Le tribunal a débouté Monsieur [N] de sa demande estimant que la seconde condition, relative à la bonne foi, n'était pas remplie.
La juridiction a fait référence à une précédente demande de liquidation judiciaire de droit local, que M. [U] [N] avait formulée le 3 mars 2021, rejetée le 23 avril 2021, au motif que le requérant - ayant contracté les trois derniers crédits renouvelables en 2019 et 2020, alors qu'il savait pertinemment qu'il ne parviendrait pas à rembourser ses précédents crédits et en ayant minoré ses charges, lorsqu'il avait rempli les fiches de renseignements afférentes - devait être considéré comme étant de mauvaise foi.
Le tribunal a considéré dans la décision déférée du 23 janvier 2024, que :
'les éléments ayant justifié le rejet (= dans la décision de 2021) pour mauvaise foi, sont toujours d'actualité. Monsieur [N] ne démontre pas avoir tenté de régler son passif ni que celui-ci ait diminué ; ses charges ont diminué car il est actuellement hébergé gratuitement.
Dès lors, en l'absence d'éléments nouveaux intervenus depuis la dernière décision, la mauvaise foi doit toujours être retenue et la demande en liquidation judiciaire de sera rejetée'.
Cependant, le tribunal ne pouvait rendre une telle décision, en indiquant que le requérant ne démontrait pas sa bonne foi, alors que selon l'article 2274 du code civil, la bonne foi est présumée et que c'est au ministère public ou au créancier de la démontrer.

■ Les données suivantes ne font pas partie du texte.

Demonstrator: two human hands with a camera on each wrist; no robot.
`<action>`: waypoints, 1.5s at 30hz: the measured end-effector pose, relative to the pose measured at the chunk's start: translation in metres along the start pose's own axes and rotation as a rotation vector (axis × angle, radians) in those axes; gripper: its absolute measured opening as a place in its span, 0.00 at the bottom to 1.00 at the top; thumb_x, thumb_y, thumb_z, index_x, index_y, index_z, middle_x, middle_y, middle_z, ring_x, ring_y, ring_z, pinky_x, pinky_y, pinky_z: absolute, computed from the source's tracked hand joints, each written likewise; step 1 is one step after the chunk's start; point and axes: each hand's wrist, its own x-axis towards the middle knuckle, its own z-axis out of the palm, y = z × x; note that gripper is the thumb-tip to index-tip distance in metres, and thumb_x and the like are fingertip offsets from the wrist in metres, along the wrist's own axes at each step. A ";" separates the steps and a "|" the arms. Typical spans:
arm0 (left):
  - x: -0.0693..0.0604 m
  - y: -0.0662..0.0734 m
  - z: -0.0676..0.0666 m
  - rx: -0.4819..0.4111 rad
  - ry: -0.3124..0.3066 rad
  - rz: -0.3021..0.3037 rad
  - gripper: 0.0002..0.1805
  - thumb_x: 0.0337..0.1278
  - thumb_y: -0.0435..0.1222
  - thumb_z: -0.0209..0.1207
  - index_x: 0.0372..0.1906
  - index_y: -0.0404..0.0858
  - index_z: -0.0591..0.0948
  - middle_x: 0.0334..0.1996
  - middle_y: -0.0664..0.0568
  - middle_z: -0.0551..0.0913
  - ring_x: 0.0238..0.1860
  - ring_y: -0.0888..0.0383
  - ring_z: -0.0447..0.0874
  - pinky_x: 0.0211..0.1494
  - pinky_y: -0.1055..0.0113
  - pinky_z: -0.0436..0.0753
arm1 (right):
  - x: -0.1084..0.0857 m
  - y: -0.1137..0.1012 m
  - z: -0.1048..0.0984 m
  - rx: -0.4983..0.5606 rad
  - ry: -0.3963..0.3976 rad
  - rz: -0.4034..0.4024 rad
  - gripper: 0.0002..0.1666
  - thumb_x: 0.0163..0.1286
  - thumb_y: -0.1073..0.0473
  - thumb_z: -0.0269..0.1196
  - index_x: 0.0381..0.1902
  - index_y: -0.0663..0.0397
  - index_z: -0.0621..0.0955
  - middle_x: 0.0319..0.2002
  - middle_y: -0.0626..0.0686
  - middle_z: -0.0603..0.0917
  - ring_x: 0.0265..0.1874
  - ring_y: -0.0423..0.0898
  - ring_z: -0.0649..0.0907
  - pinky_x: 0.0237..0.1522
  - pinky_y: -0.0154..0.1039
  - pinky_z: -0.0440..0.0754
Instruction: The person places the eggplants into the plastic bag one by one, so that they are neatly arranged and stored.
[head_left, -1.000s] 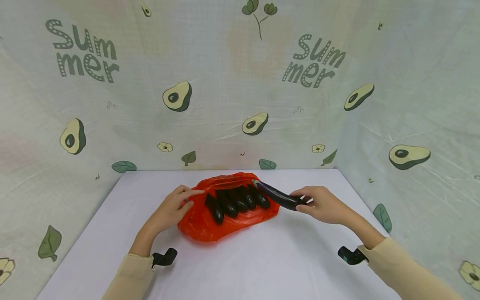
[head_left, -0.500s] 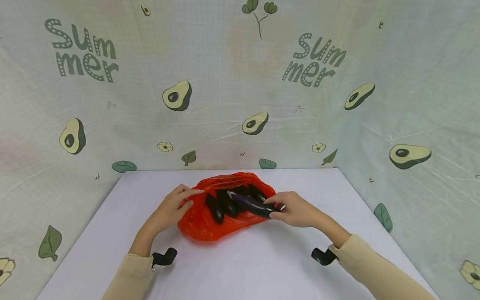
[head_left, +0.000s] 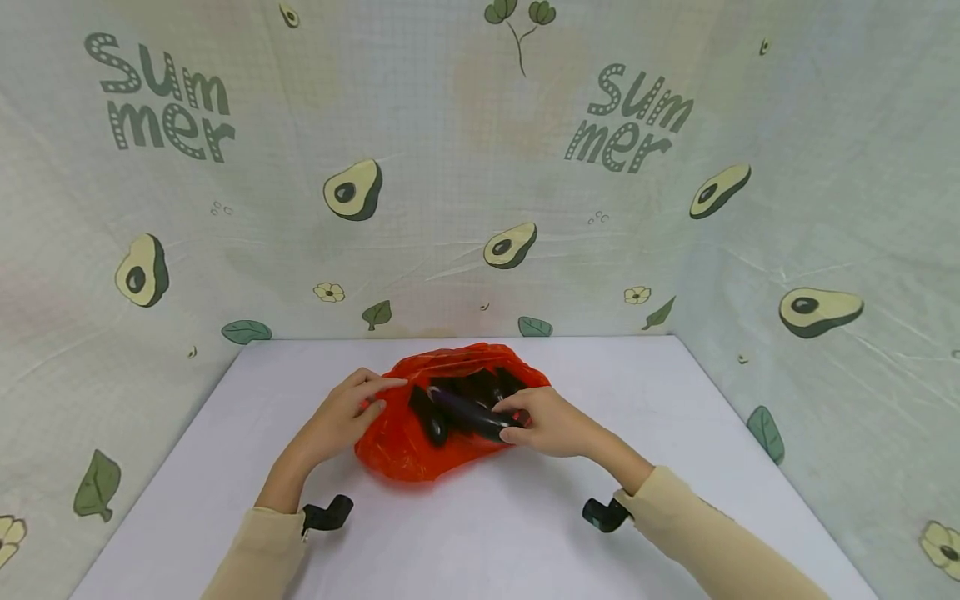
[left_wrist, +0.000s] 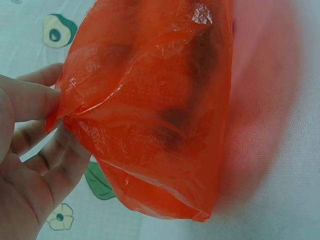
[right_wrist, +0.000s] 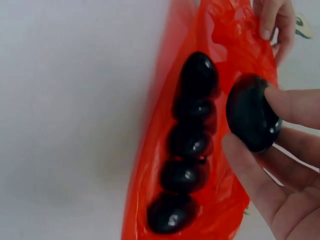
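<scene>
An open red plastic bag lies on its side on the white table, its mouth turned toward the person. My left hand pinches the bag's left edge between thumb and fingers, as the left wrist view confirms at the gathered bag film. In my right hand is a long dark eggplant, gripped near its thick end, its stem end pointing left over the bag. Several other eggplants lie side by side in the bag, thick ends outward. The held eggplant partly covers them in the head view.
The white table stretches in front of and beside the bag. Cloth with avocado prints rises behind the table and along both sides. A black wrist camera sits under the right sleeve, another black camera under the left.
My right hand has carried the eggplant leftward and slightly down, from the bag's right side to over its mouth. The left hand keeps its pinch on the bag in place.
</scene>
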 end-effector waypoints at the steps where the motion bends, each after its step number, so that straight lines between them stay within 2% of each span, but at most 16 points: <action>1: 0.000 0.000 0.000 0.000 0.000 -0.001 0.25 0.74 0.28 0.60 0.69 0.51 0.83 0.49 0.54 0.77 0.48 0.54 0.77 0.48 0.67 0.85 | 0.002 -0.002 0.002 0.005 0.001 0.004 0.19 0.72 0.57 0.71 0.58 0.54 0.88 0.49 0.49 0.89 0.39 0.44 0.81 0.39 0.34 0.82; 8: -0.001 -0.002 -0.001 -0.003 0.003 -0.002 0.25 0.74 0.28 0.60 0.69 0.51 0.83 0.51 0.54 0.77 0.51 0.54 0.78 0.51 0.67 0.86 | 0.016 -0.009 0.017 0.051 0.016 -0.004 0.18 0.71 0.57 0.71 0.57 0.54 0.88 0.44 0.48 0.89 0.39 0.44 0.81 0.38 0.34 0.83; 14: -0.001 -0.002 -0.001 0.002 0.012 0.006 0.25 0.74 0.27 0.61 0.69 0.51 0.83 0.50 0.54 0.77 0.50 0.54 0.78 0.50 0.67 0.86 | 0.025 -0.015 0.030 0.094 0.024 0.027 0.18 0.71 0.57 0.71 0.56 0.55 0.89 0.38 0.46 0.87 0.41 0.47 0.82 0.38 0.36 0.81; 19: -0.001 -0.001 -0.002 0.012 0.026 0.028 0.25 0.73 0.26 0.60 0.68 0.49 0.84 0.50 0.53 0.78 0.49 0.54 0.77 0.48 0.68 0.86 | 0.030 -0.021 0.040 0.104 0.040 0.047 0.18 0.71 0.56 0.71 0.57 0.54 0.89 0.29 0.44 0.82 0.35 0.44 0.79 0.33 0.35 0.78; 22: -0.001 0.000 -0.002 0.010 0.021 0.015 0.25 0.74 0.27 0.60 0.68 0.50 0.84 0.50 0.54 0.78 0.49 0.54 0.77 0.48 0.69 0.85 | 0.033 -0.024 0.047 0.115 0.049 0.049 0.18 0.71 0.56 0.71 0.57 0.54 0.89 0.27 0.44 0.80 0.31 0.42 0.77 0.31 0.34 0.77; 26: -0.002 0.000 -0.002 0.007 0.012 -0.004 0.25 0.75 0.27 0.60 0.68 0.51 0.83 0.50 0.54 0.77 0.51 0.54 0.78 0.50 0.69 0.85 | 0.037 -0.027 0.056 0.141 0.050 0.055 0.19 0.71 0.56 0.71 0.57 0.55 0.89 0.33 0.46 0.84 0.33 0.42 0.79 0.33 0.33 0.79; 30: -0.002 0.000 -0.003 0.021 0.019 0.016 0.24 0.74 0.27 0.60 0.68 0.50 0.83 0.50 0.54 0.78 0.50 0.55 0.77 0.50 0.68 0.85 | 0.041 -0.029 0.066 0.146 0.061 0.057 0.18 0.71 0.55 0.72 0.56 0.55 0.89 0.40 0.49 0.86 0.37 0.43 0.80 0.36 0.33 0.81; 35: -0.001 0.000 -0.003 0.029 0.021 0.042 0.24 0.74 0.27 0.60 0.68 0.50 0.83 0.49 0.54 0.78 0.48 0.56 0.77 0.48 0.67 0.84 | 0.048 -0.032 0.079 0.151 0.088 0.060 0.17 0.70 0.55 0.73 0.54 0.55 0.90 0.38 0.50 0.86 0.37 0.42 0.78 0.37 0.33 0.78; 42: -0.003 0.000 -0.005 0.026 0.010 0.033 0.24 0.74 0.27 0.60 0.68 0.50 0.84 0.49 0.54 0.78 0.47 0.56 0.77 0.48 0.67 0.84 | 0.053 -0.038 0.096 0.186 0.144 0.078 0.18 0.68 0.54 0.75 0.51 0.58 0.90 0.38 0.51 0.85 0.39 0.48 0.81 0.36 0.32 0.79; 45: -0.002 0.001 -0.005 0.018 0.005 0.038 0.25 0.74 0.27 0.60 0.68 0.50 0.84 0.48 0.54 0.78 0.47 0.55 0.76 0.47 0.66 0.83 | 0.052 -0.040 0.101 0.183 0.160 0.090 0.18 0.67 0.54 0.77 0.50 0.57 0.89 0.37 0.51 0.85 0.37 0.46 0.81 0.34 0.31 0.79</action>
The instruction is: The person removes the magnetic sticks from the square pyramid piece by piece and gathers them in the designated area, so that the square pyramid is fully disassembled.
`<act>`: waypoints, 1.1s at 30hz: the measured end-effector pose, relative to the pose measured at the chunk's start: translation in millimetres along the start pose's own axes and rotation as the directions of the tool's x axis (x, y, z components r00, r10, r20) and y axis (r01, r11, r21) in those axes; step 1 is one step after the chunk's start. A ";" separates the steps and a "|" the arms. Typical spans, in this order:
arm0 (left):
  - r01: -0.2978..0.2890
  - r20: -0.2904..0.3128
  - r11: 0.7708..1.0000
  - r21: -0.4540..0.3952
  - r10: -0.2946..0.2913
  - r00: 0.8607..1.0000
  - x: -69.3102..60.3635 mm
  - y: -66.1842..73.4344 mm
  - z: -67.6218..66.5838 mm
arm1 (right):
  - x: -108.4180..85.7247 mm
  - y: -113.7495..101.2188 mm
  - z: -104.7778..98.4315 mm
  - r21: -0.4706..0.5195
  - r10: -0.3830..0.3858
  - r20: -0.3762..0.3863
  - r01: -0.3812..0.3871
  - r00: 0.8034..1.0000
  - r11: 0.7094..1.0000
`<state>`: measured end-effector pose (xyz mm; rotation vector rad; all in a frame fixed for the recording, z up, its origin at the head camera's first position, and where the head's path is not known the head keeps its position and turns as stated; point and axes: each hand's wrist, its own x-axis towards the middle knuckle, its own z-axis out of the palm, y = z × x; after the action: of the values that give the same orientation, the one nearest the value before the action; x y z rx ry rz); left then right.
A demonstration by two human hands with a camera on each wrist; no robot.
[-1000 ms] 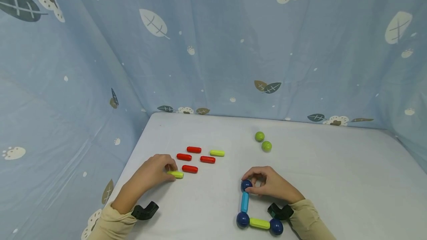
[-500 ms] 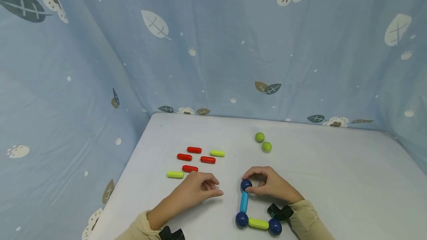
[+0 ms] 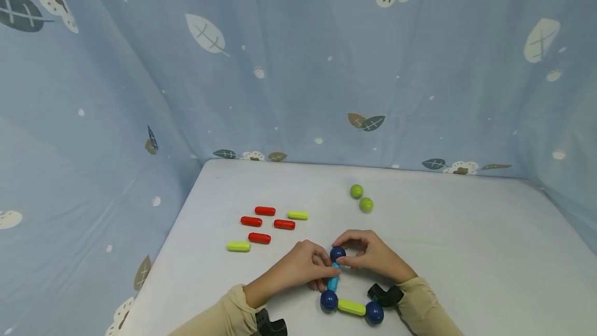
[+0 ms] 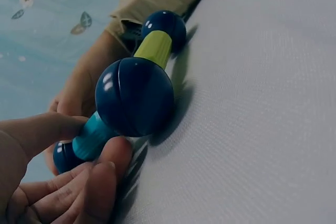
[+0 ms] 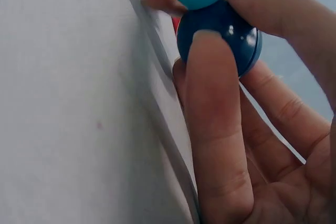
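An L-shaped chain lies near the table's front: a dark blue ball [image 3: 338, 254] at its far end, a light blue rod [image 3: 333, 283], a corner ball [image 3: 329, 301], a yellow-green rod [image 3: 352, 307] and a third ball [image 3: 374, 313]. My left hand [image 3: 303, 264] pinches the light blue rod between thumb and fingers; the left wrist view shows this grip on the rod [image 4: 94, 137] beside the corner ball [image 4: 134, 97]. My right hand [image 3: 375, 256] holds the far ball; in the right wrist view its thumb and a finger clasp that ball [image 5: 242, 38].
Several red rods [image 3: 259, 238] lie left of centre on the white table [image 3: 448, 242], with a yellow-green rod [image 3: 239, 246] on their near left and another [image 3: 297, 215] on their far right. Two green balls [image 3: 356, 191] sit farther back. A blue patterned cloth [image 3: 298, 87] hangs behind.
My left hand has let go of the yellow-green rod on the left, moved right and taken hold of the light blue rod. My right hand keeps its grip on the far ball.
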<state>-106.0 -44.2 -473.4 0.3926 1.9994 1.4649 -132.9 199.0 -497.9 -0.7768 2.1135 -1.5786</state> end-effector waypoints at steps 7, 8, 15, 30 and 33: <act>-0.010 -0.002 0.999 -0.030 0.010 1.000 -1.9 -1.6 1.4 | 0.5 -2.9 2.9 -0.019 0.009 -0.016 -0.010 1.000 1.000; -0.011 -0.002 0.999 -0.031 0.011 1.000 -1.9 -1.4 1.4 | 0.2 -3.0 3.2 -0.020 0.012 -0.018 -0.012 1.000 1.000; 0.002 0.020 0.999 -0.042 -0.001 1.000 -2.3 -2.5 0.4 | 0.0 -0.6 4.9 -0.056 0.010 -0.051 -0.013 0.999 0.998; 0.005 0.025 0.999 -0.044 -0.004 1.000 -6.9 1.0 1.4 | 0.4 -3.3 -2.0 -0.026 0.032 -0.070 -0.034 0.997 0.999; 0.010 0.032 0.999 -0.043 -0.009 0.999 -6.1 -1.0 1.6 | -2.5 -2.0 -8.5 -0.023 0.047 -0.094 -0.049 0.994 0.999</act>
<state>-100.2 -46.8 -472.8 0.3856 1.9382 1.4847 -135.7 206.4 -493.5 -0.6666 2.2051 -1.5949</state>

Il est rappelé que pour que la mauvaise foi soit retenue, il convient de reprocher un élément intentionnel au débiteur, en particulier le fait de s'endetter en ayant conscience des problèmes ultérieurs de remboursement, au détriment des créanciers (Civ. 2ème, 11 janv. 2006 : pourvoi n o 04-04.170, Bull 9) et qu'à tout le moins, doit être rapportée la preuve d'une 'inconséquence assimilable à une faute' (Civ. 2ème, 22 mars 2007 : pourvoi n° 06- 10.061, inédit).
Or, force est de constater qu'ici, une telle preuve n'est pas rapportée, étant remarqué que la situation du débiteur a connu une modification depuis la décision rendue en 2021, en ce qu'il est désormais hébergé gratuitement et n'a plus de loyer à sa charge, ce qui laisse à penser qu'il a fait un effort pour tenter de dégager une capacité de remboursement, plus importante, peu compatible avec la mauvaise foi.
Le jugement déféré sera en conséquence infirmé en ce qu'il a rejeté la demande d'ouverture d'une procédure de liquidation judiciaire au bénéfice de Monsieur [N].
Les dépens de première instance et d'appel resteront à la charge du trésor public.
P A R C E S M O T I F S
La Cour,
Infirme le jugement rendu le 23 janvier 2024 par la première chambre civile du tribunal judiciaire de Colmar,
Statuant à nouveau et y ajoutant,
Vu l'article L 670-1 du code de commerce et les articles 22, 23 et 24 de la loi du 6 juin 1924,
Ordonne l'ouverture d'une procédure de liquidation judiciaire civile de Monsieur [U] [N],
Fixe provisoirement la date de l'insolvabilité notoire au 31 juillet 2023,
Désigne aux fonctions de liquidateur, la SAS [Y] [1], prise en la personne de Maître [O] [Y], en qualité de mandataire judiciaire, [Adresse 2],
Renvoie l'affaire devant la 1ère chambre civile - RJLJ CIVILS du tribunal judiciaire de Colmar, en vue de désigner le juge-commissaire et de procéder aux publications légales,
Laisse les dépens de la procédure de première instance et d'appel à la charge du Trésor Public.